Blueberry scorch virus

R.R. Martin
USDA-ARS Horticulture Crops Research Laboratory, Corvallis, OR, 97330, USA

Contents

Introduction
Main Diseases
Geographical Distribution
Host Range and Symptomatology
Strains
Transmission by Vectors
Transmission through Seed
Transmission by Grafting
Transmission by Dodder
Serology
Nucleic Acid Hybridization
Relationships
Stability in Sap
Purification
Properties of Particles
Particle Structure
Particle Composition
Properties of Infective Nucleic Acid
Molecular Structure
Genome Properties
Satellites
Relations with Cells and Tissues
Ecology and Control
Notes
References
Acknowledgements
Figures

Introduction

Blueberry scorch disease was first described from the state of Washington in the USA by Martin & Bristow (1988) and it was later determined that Sheep Pen Hill disease, described previously in New Jersey, USA (Stretch, 1983; Podleckis et al., 1986), was also caused by Blueberry scorch virus (BlScV) (Martin et al., 1992; Cavileer et al., 1994).
Selected synonyms
None for BlScV
Blueberry Sheep Pen Hill is a synonym for Blueberry scorch disease.

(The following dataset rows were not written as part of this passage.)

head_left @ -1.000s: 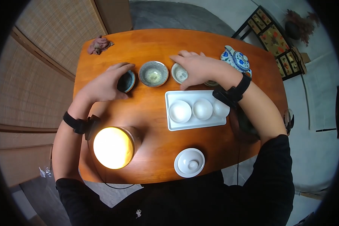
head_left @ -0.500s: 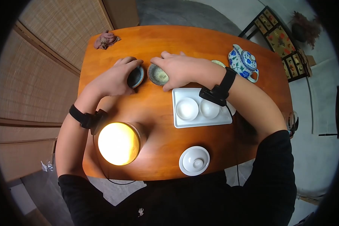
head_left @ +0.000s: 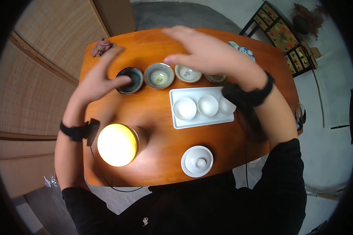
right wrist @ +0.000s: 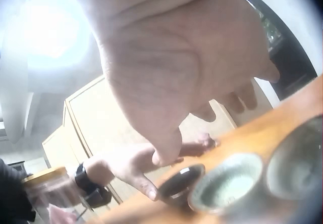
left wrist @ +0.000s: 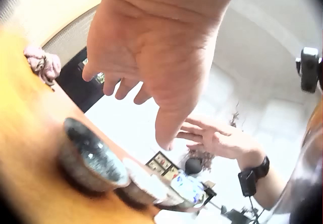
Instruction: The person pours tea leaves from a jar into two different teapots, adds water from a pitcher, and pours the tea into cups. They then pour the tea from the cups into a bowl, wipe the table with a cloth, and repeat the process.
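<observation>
Four small tea bowls stand in a row across the table: a dark one (head_left: 134,84), a speckled grey one (head_left: 159,76), a paler one (head_left: 188,74) and a greenish one (head_left: 215,78) partly under the right forearm. My left hand (head_left: 95,82) is raised beside the dark bowl, fingers spread, its thumb overlapping that bowl in the head view. Raised above the far side of the row, my right hand (head_left: 209,49) has its fingers extended and thumb apart. Both palms hold nothing in the wrist views, where the grey bowl (right wrist: 229,183) shows below the right hand.
A white tray (head_left: 203,124) with three white cups lies nearer me. Closer still are a lidded white bowl (head_left: 197,161) and a glowing round lamp (head_left: 117,145). A blue-and-white teapot (head_left: 245,51) is half hidden by the right arm. A crumpled cloth (head_left: 102,47) lies far left.
The right hand moved left from the pale bowl to the grey one, then lifted away up and right. The left hand let go of the dark bowl and drew left, fingers spreading.
</observation>
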### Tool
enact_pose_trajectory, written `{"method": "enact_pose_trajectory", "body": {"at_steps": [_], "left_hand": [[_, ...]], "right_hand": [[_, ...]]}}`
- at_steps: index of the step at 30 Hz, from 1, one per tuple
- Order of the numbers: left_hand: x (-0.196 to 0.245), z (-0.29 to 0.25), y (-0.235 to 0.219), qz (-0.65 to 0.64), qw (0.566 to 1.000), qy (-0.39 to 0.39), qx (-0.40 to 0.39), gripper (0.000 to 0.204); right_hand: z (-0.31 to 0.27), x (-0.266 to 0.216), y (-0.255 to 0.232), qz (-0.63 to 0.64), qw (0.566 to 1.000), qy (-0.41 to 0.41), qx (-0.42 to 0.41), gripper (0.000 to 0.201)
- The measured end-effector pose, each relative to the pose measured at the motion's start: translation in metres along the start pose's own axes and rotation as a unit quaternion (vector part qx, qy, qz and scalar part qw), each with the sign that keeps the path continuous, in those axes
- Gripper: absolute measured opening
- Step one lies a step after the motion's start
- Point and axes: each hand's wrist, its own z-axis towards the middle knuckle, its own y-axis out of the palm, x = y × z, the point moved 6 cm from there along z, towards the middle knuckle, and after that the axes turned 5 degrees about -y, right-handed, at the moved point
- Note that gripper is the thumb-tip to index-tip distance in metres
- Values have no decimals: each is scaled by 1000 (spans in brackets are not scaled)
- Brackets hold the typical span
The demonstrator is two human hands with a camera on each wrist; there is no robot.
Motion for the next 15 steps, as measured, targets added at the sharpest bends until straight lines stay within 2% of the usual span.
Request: {"method": "enact_pose_trajectory", "body": {"at_steps": [1, 2, 3, 4, 5, 6, 7, 8, 9, 10, 13, 15], "left_hand": [[10, -5, -22, -27, 999, -15, 43, 74], [22, -14, -44, -54, 995, -30, 84, 67], [34, -26, -65, -86, 984, -12, 154, 58], [51, -41, -85, -136, 967, -17, 213, 49], [85, -60, -103, -81, 957, 0, 279, 40], [96, -82, -116, -111, 934, 18, 340, 33], [116, -108, -120, -119, 913, 10, 390, 35], [112, -141, -125, -191, 911, 95, 352, 39], [123, -167, -118, -227, 907, 156, 320, 42], [142, -181, -102, -268, 909, 163, 277, 44], [177, -196, -25, -285, 916, 114, 257, 65], [190, -187, 22, -362, 917, 24, 165, 72]], "right_hand": [[-19, -8, -28, -10, 998, -22, 65, 69], [-40, -12, -50, 8, 994, -9, 108, 70], [-63, -17, -69, 26, 988, 3, 151, 72], [-89, -18, -82, 95, 976, 31, 192, 68], [-114, -19, -91, 163, 957, 58, 232, 64], [-138, -22, -92, 225, 933, 70, 273, 60], [-162, -24, -88, 286, 902, 82, 313, 57], [-185, -24, -80, 345, 866, 91, 350, 54], [-204, -24, -67, 376, 851, 105, 350, 53], [-222, -17, -47, 408, 830, 151, 349, 53], [-254, 3, 11, 472, 778, 193, 367, 60], [-265, 12, 39, 493, 742, 236, 388, 65]]}}
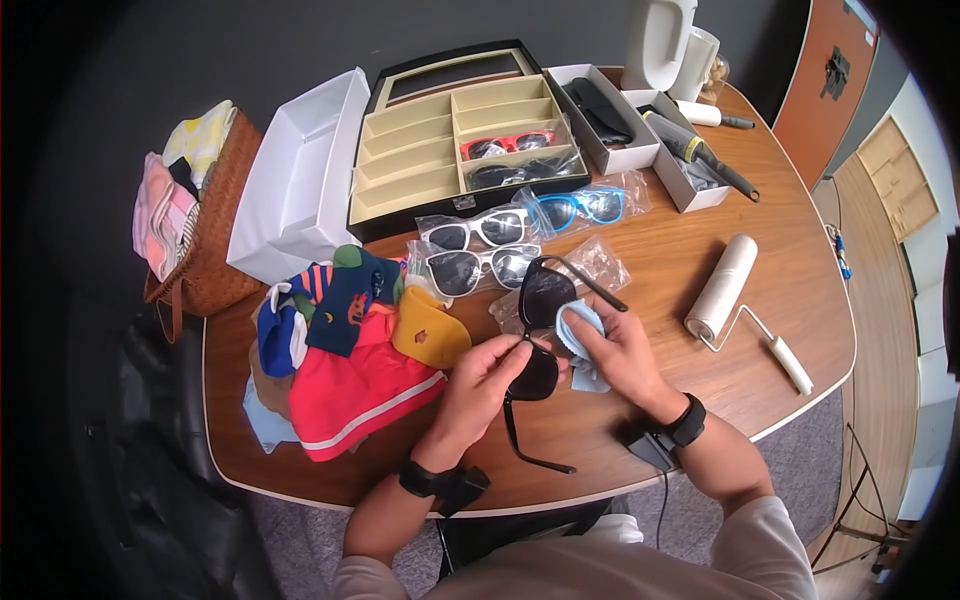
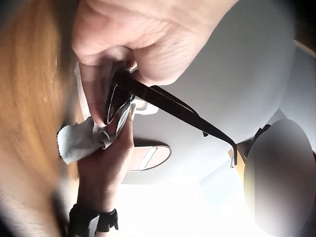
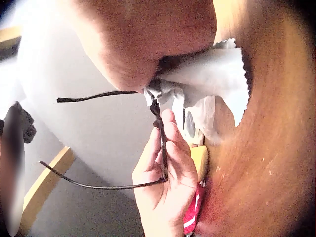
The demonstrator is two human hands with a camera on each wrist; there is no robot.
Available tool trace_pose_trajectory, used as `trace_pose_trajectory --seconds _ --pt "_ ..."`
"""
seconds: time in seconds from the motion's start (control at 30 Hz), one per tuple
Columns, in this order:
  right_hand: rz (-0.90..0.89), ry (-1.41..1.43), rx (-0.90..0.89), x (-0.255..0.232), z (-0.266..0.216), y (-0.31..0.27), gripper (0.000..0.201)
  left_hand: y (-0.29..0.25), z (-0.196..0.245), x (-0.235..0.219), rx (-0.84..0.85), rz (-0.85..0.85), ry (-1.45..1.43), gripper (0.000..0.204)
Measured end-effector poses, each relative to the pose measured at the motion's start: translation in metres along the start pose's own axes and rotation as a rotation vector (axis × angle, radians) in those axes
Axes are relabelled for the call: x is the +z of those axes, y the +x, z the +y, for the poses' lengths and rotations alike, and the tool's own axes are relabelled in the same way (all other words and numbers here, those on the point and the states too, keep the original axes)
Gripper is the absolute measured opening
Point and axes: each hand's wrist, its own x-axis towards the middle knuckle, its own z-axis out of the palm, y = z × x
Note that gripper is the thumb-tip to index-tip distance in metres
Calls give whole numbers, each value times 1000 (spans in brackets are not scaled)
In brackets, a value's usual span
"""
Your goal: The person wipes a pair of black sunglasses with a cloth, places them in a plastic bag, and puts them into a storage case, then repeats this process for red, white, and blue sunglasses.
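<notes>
A pair of black sunglasses (image 1: 541,300) is held over the table with both temples unfolded. My left hand (image 1: 476,392) pinches its near lens and rim between thumb and fingers. My right hand (image 1: 625,362) grips a light blue cleaning cloth (image 1: 588,374), folded over the edge of the far lens, thumb on top. In the right wrist view the cloth's (image 3: 217,79) zigzag edge hangs beside the fingers. The left wrist view shows a temple (image 2: 182,112) sticking out past the left hand (image 2: 143,39).
Bagged white sunglasses (image 1: 482,268) and blue sunglasses (image 1: 580,207) lie before an open display case (image 1: 405,200). Folded clothes (image 1: 370,385) lie at left, near a white box lid (image 1: 300,180) and wicker basket (image 1: 215,215). A lint roller (image 1: 725,285) lies at right, small boxes (image 1: 640,155) behind.
</notes>
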Motion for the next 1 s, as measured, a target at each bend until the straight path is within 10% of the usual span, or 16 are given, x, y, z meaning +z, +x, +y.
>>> trace_pose_trajectory --seconds 1.0 --pt "58 -130 -35 -1 -1 1 22 -2 2 3 -29 -32 161 18"
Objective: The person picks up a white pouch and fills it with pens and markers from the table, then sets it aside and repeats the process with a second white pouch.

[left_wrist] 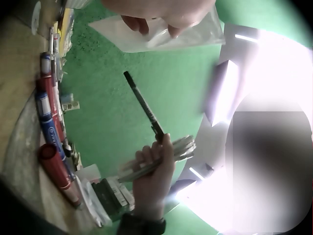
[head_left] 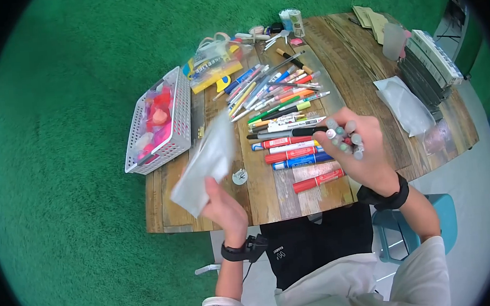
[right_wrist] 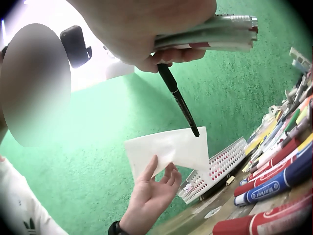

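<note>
Indoor room, home or studio unclear, turf-like green covering (head_left: 58, 166) around a wood-plank table (head_left: 339, 41), assorted marker pens (head_left: 293, 154), teal plastic stool (head_left: 446, 215), pale floor (head_left: 475, 199), bright strip lighting (left_wrist: 246, 38).

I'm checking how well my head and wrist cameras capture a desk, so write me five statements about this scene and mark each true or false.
1. The left hand holds a whitish plastic pouch. True.
2. The right hand holds a single pen and nothing else. False: the right hand grips a bundle of pens as well as a black pen.
3. A white plastic basket stands at the left side of the table. True.
4. The thick blue marker lies closer to the table's near edge than any red marker. False: one red marker lies closer than the thick blue marker.
5. A round white disc lies left of that red marker. True.
</note>
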Demonstrator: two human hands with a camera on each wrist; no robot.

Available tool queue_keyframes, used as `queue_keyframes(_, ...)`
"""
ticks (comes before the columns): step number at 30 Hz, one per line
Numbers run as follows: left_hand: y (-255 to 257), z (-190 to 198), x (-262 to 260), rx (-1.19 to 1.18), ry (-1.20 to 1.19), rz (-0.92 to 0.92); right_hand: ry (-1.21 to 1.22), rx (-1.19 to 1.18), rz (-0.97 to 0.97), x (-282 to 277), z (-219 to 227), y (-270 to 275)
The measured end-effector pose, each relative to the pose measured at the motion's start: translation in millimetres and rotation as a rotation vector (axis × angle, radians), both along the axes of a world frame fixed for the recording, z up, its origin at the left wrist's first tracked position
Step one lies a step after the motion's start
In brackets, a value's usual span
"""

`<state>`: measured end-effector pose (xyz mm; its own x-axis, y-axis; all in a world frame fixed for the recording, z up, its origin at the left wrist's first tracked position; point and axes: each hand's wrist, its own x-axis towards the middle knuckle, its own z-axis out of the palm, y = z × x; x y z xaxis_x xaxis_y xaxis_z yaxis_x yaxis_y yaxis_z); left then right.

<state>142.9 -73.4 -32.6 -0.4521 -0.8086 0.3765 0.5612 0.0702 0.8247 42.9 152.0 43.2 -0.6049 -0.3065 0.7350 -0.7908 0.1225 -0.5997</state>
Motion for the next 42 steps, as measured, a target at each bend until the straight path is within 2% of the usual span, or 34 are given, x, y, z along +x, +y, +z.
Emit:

A virus with flexuous rod-shaped particles c. 690 nm in length by 14 nm in width (Martin & Bristow, 1988) (Fig.1), which contains a single molecule of positive-sense ssRNA of 8514 bp and a single capsid protein of approximately 33,500 kDa (Cavileer et al., 1994). The virus is transmitted in a non-persistent manner by several aphid species and can be transmitted mechanically to Chenopodium quinoa and Nicotiana occidentalis with difficulty (Podleckis et al., 1986; Bernardy et al., 2004). The virus occurs in Vaccinium species in North America and Europe. In most cultivars of highbush blueberry (Vaccinium corymbosum) it causes various degrees of flower and leaf necrosis (Fig.2, Fig.3) but is symptomless or causes mild chlorosis in several cultivars (Fig.4). It has been detected in several Vaccinium species native to the Cascade Mountains of western USA and caused symptoms similar to those observed in highbush blueberry. It has also been reported in cranberry (Vaccinium macrocarpon) and black huckleberry (Vaccinium membranaceum) where it is symptomless (Wegener et al., 2004; 2007).

Main Diseases

In most cultivars of highbush blueberry, infection with BlScV results in blighting of some of the flowers and leaves during the bloom period and in some cases flowers are retained into the following year and appear a silverish colour (Fig.5). In other cultivars plants remained symptomless for at least 2-3 years after grafting (Bristow et al., 2000). Several cultivars develop an oakleaf pattern late in the season, but this is not a consistent symptom (Fig.6). With strains of the virus from Washington and Oregon there were more cultivars that remained symptomless than was observed in New Jersey, where only the cultivar 'Jersey' was symptomless. In the initial tests there were several cultivars that did not become infected when grafted with BlScV (Bristow et al., 2000); these cultivars have since been regrafted and have become infected with the virus. There is no known source of resistance to BlScV in Vaccinium corymbosum. In cultivars that exhibit flower and leaf necrosis yield losses can exceed 80%, whereas in symptomless cultivars there is no observable yield loss due to infection with BlScV (Bristow et al., 2000).

Geographical Distribution

The virus has been found in the USA; both in the Northwest, in Oregon and Washington (Martin & Bristow, 1988) and the Northeast: New Jersey (Stretch, 1983), Connecticut and Massachusetts (DeMarsay et al., 2004). Also recorded in Canada, in British Columbia (Wegener et al., 2002) and in Europe; in the Netherlands (Martin, unpublished 2002) and Italy (Ciuffo et al., 2005). The recent finding of BlScV infecting black huckleberry asymptomatically in remote areas of British Columbia (Wegener et al., 2007) together with the diversity of strains reported from that region suggests the virus may have originated in native Vaccinium species in British Columbia.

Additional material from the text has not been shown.